Actress Emma Thompson has said the reason she took a 10-year gap between writing her first screenplay and her second, Nanny McPhee, was due to artistic integrity.
Thompson won a best adapted screenplay Oscar in 1996 for her version of Sense And Sensibility, her debut film writing effort.
Ten years later and she has now finished two new scripts - Nanny McPhee and an original screenplay with Nick Hornby which they are hoping to film next year.
"The gap was so long because it needed to be. It took that time - that's the time it took," Thompson told the BBC.
"I don't see why actors, or writers or anyone, should keep producing things at some sort of regular pace.
"We're not factories, we're not producing bottles or biscuits, we're producing things that should have everything that we've got inside them.
"It should take a long time. It should be bloody hard work, it should really wring you out. And then at the end of it you've got something you can be proud of.
"Then it doesn't matter who goes to see it. It doesn't matter if it's five people or five million people - if it's what you meant, then you have been true to your art. That's all that matters in the end."
Dark elements
Thompson said that fond recollections of reading the original Nurse Matilda books by Christianna Brand had made her want to be part of making the film. She also stars as the nanny in the film.
In particular, she remembered "the pictures of this really strange-looking nanny with a single brow and little boot-black button eyes, and a nose like two potatoes stuck together and a tombstone tooth sticking out over her lip, and these big hairy warts.
"From my point of view as a parent - and I'm an hysteric - I wish I had half the judicious and consistent calm that Nanny McPhee has"
"It was so visual. And then realising that as things start to change within the children and their behaviour, she changes physically, I loved that - it's like the Norwegians say, that which is loved is truly beautiful.
"You don't know whether she's the ugly version or the pretty version, because she's the same all the way through - but their perception of her is very different."

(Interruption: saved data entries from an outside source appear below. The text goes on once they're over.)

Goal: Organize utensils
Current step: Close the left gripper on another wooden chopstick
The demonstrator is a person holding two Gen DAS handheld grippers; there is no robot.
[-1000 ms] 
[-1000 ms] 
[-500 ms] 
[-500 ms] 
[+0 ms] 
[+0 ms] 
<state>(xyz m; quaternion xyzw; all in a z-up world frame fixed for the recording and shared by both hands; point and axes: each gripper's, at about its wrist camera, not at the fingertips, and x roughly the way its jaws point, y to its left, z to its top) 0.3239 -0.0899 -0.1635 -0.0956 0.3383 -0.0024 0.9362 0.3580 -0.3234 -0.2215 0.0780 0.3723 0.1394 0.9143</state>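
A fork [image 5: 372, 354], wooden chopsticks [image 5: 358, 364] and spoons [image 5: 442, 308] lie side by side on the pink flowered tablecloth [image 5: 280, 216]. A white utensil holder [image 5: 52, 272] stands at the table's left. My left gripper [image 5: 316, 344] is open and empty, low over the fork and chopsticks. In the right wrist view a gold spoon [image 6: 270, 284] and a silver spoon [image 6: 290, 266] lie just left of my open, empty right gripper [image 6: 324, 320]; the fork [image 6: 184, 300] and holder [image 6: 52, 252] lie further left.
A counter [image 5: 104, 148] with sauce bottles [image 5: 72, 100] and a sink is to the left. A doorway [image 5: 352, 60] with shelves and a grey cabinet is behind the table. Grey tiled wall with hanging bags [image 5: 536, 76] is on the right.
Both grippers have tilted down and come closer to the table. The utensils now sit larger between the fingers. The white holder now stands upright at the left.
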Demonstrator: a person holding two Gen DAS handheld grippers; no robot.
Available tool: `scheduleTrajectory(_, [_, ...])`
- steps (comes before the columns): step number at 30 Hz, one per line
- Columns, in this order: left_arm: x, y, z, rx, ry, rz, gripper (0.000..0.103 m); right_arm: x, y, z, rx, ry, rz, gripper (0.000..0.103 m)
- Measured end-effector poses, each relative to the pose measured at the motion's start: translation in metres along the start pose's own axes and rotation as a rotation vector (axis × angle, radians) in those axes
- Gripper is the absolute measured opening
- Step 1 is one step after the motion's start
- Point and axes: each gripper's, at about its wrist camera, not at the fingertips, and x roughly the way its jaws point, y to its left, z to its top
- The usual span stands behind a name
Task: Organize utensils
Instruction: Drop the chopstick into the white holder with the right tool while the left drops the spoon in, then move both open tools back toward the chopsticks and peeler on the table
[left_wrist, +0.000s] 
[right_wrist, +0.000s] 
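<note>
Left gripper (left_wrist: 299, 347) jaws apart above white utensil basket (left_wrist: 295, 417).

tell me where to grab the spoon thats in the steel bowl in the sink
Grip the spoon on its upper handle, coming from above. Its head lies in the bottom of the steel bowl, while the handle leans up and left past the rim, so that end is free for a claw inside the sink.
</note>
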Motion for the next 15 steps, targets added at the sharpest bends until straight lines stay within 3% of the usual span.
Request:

Thompson explained that the film deliberately does not explain why this change occurs.
"How do you explain it? It's magic. There is no explanation in the book - and nor should there be, in the same way that she's both there and not there.
"She's a trick of perception, and that's what fascinated me about it."
The actress said that book was even "philosophically interesting," but her intention in making the film was to do something for everyone.
She pointed out that the story has dark elements, such as bereavement and death.
And she also said that making the film had helped her in her own life in dealing with her children.
In one scene, in which the nanny talks to the children's father, Mr Brown - played by Colin Firth - she says "the lesson is to listen."
"That's all she says. And from my point of view as a parent - and I'm an hysteric - I wish I had half the judicious and consistent calm that Nanny McPhee has," Thompson added.
"But what I did learn from her, in a way, is that if a child has a problem and comes into the house saying, 'I've had this horrible thing happen to me,' actually a more useful response... is just to say, 'really?', and then leave a space.
"Children can work their own stuff out, and I reckon, of all the lessons that she teaches, that, for the grown-ups, is the most useful one."